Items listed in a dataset

────────────────

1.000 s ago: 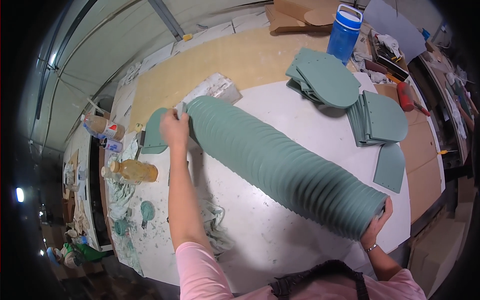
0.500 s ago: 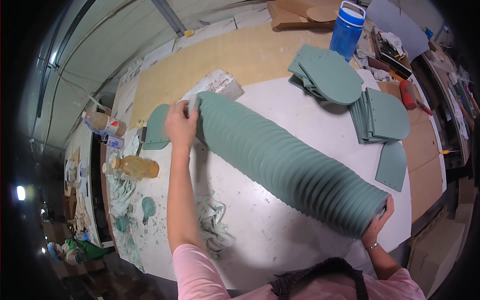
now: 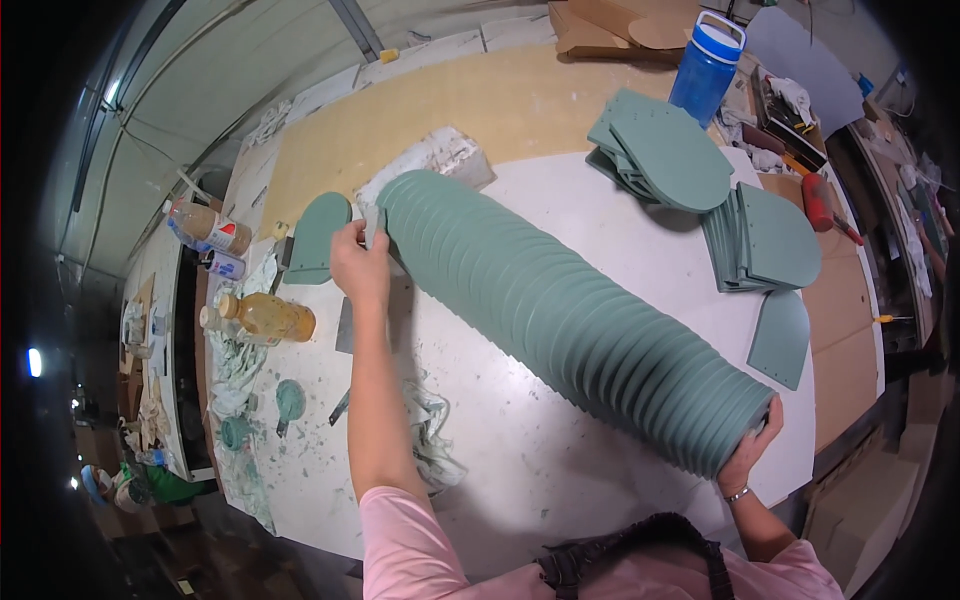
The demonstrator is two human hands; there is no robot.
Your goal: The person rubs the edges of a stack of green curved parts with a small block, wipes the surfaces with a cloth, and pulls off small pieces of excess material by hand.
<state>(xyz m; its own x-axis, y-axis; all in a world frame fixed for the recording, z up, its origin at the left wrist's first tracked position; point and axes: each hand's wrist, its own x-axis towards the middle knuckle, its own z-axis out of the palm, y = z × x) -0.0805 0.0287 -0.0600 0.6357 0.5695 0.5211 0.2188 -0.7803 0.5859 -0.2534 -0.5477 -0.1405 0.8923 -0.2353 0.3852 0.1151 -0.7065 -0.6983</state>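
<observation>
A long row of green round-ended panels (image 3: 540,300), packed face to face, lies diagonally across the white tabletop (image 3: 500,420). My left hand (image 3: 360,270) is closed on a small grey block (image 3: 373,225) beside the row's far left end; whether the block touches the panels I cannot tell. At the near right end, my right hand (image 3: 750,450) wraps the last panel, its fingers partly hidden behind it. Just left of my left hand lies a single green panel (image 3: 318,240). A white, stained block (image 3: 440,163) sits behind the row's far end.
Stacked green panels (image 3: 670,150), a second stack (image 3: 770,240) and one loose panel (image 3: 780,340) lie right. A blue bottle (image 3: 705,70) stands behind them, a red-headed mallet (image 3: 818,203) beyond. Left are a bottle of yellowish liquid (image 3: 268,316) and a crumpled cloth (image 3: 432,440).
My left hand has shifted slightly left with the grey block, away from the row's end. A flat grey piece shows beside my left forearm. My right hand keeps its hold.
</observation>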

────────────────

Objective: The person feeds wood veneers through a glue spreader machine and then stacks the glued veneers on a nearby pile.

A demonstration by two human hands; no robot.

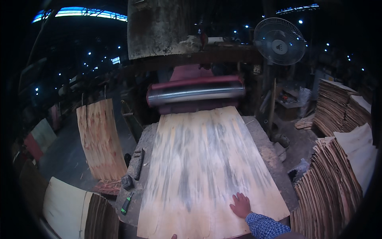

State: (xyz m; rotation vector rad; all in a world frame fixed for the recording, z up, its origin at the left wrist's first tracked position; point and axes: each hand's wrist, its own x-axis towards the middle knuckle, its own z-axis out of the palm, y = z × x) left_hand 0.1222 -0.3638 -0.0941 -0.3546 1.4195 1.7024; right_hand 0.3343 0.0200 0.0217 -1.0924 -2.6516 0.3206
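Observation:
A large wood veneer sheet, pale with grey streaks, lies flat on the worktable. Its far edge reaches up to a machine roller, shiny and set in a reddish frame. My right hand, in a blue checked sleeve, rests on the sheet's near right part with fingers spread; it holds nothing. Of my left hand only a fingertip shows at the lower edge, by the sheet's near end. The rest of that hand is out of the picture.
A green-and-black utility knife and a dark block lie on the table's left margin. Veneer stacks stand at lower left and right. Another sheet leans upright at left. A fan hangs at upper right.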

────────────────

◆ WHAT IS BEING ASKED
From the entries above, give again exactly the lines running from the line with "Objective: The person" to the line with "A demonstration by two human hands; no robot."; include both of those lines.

◆ RESPONSE TO THIS TASK
Objective: The person feeds wood veneers through a glue spreader machine and then stacks the glued veneers on a nearby pile.

A demonstration by two human hands; no robot.

This concludes the output for the exercise.